Fruit and vegetables are toxic to my child

The mother of a young girl from Somerset who has a life threatening intolerance to some foods including fruit and vegetables is campaigning for the condition to be detected at birth.

Freya screamed for 20 hours a day as a baby due to Hereditary Fructose Intolerance (HFI), a metabolic disorder that can cause liver or kidney failure.

HFI is one of 200 genetic conditions included in a newborn screening study until 2027, but Freya's mum Dannie wants the disorder to be permanently part of the national neonatal programme.

The Department of Health, which oversees the UK's National Screening Committee, said it "welcomed new evidence which suggests the case for a new or modified screening programme".

Freya, who is now four, spent the first years of life unhappy according to her mum Dannie who said "she didn't sleep, didn't laugh and didn't have a solid nappy for two years".

The health issues were first identified when Freya was put onto formula as a baby due to being unable to latch to breastfeed, and Dannie noticed sickness, bloating and diarrhoea.
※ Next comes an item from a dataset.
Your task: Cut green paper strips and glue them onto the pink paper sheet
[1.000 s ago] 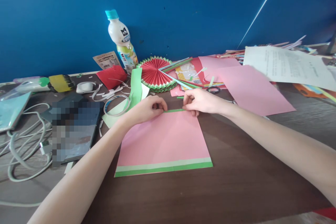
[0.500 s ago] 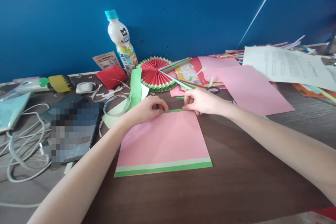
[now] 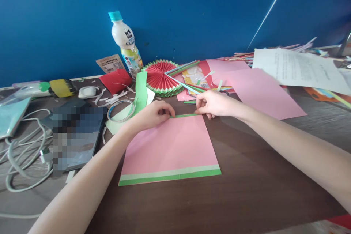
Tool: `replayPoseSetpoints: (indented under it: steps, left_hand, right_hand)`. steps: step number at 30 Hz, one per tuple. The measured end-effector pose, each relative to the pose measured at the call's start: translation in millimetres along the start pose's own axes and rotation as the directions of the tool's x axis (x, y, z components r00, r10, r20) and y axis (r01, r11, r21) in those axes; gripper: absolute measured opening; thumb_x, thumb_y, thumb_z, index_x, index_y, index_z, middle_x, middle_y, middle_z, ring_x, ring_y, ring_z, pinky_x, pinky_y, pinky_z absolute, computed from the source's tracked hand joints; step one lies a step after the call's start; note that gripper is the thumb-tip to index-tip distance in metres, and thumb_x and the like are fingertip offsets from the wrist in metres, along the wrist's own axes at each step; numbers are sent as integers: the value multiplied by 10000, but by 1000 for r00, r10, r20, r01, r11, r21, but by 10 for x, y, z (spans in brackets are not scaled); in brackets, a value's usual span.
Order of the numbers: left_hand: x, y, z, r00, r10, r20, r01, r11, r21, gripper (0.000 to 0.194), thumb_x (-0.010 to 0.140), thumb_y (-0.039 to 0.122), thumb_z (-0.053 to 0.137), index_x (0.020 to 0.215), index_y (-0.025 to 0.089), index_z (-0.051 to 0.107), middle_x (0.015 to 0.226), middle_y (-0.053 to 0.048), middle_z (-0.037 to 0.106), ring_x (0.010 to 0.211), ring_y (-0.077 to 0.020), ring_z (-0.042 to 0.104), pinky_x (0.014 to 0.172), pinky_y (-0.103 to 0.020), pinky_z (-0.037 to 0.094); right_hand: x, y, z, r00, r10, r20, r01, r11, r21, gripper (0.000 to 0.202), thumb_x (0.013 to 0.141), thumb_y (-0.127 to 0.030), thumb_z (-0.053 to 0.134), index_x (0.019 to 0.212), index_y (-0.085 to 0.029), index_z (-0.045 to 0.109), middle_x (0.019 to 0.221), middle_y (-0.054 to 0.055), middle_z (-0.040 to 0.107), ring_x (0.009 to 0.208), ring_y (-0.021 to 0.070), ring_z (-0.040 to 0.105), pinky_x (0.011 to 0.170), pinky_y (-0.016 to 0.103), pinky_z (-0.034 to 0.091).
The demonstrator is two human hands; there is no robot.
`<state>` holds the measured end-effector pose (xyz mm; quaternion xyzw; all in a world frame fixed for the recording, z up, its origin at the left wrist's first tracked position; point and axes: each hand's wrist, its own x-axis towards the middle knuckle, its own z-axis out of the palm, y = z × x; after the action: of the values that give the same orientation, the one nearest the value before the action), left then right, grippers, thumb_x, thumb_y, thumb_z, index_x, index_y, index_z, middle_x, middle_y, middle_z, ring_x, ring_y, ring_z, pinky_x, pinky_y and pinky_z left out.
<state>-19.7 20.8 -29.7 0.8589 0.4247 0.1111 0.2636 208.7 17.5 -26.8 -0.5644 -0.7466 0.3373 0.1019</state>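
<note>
A pink paper sheet [image 3: 170, 146] lies flat in front of me, with a pale green band and a brighter green band along its near edge. Along its far edge runs a narrow green paper strip [image 3: 184, 116]. My left hand [image 3: 159, 112] is closed, thumb and forefinger on this strip left of its middle; the hand covers the far left corner. At the strip's right end, my right hand [image 3: 210, 104] is closed in a pinch on it. Behind the hands sits a pleated red paper fan [image 3: 161, 76] with a green rim.
To the left are a tape roll [image 3: 121, 110], green paper [image 3: 142, 91], a phone [image 3: 82, 139] and coiled white cables [image 3: 24, 168]. A bottle [image 3: 127, 45] stands by the blue wall. More pink paper [image 3: 270, 93] and a printed white sheet [image 3: 298, 67] lie at the right.
My right hand has slid slightly right along the green strip to its right end, uncovering more of it. My left hand stays at about the same spot on the strip.
</note>
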Motion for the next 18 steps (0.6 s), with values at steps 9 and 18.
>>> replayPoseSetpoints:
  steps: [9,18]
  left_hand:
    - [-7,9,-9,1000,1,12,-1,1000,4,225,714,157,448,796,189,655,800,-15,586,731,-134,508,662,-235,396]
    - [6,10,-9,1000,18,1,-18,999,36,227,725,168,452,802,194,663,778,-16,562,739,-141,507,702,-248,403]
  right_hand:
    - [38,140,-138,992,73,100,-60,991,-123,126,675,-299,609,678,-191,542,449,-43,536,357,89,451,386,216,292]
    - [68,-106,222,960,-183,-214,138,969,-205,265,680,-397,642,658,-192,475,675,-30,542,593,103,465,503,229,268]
"I was at my wit's end. In fact through frantic Googling, I found HFI online when Freya was eight months old - but I was told it couldn't be that," Dannie said.

When Freya turned one, the symptoms worsened - she stopped screaming and became lethargic and heavy.

Her blood sugar levels had dropped so low she was in and out of consciousness and was rushed to hospital.

"The strange thing was the quiet - she wasn't screaming 20 hours a day," Dannie said.

"We'd been admitted several times before this point but that was the scariest."

Professionals told Dannie they suspected her of exaggerating or deliberately causing Freya's symptoms due to her puzzling and repeated presentations - something the NHS calls fabricated or induced illness.

"There was no belief something was going wrong", Dannie said and it took another four months of advocating for her daughter before a diagnosis.

"I was told it's reflux, it's colic, I was asked about my mental health - which to be honest was becoming pretty shoddy.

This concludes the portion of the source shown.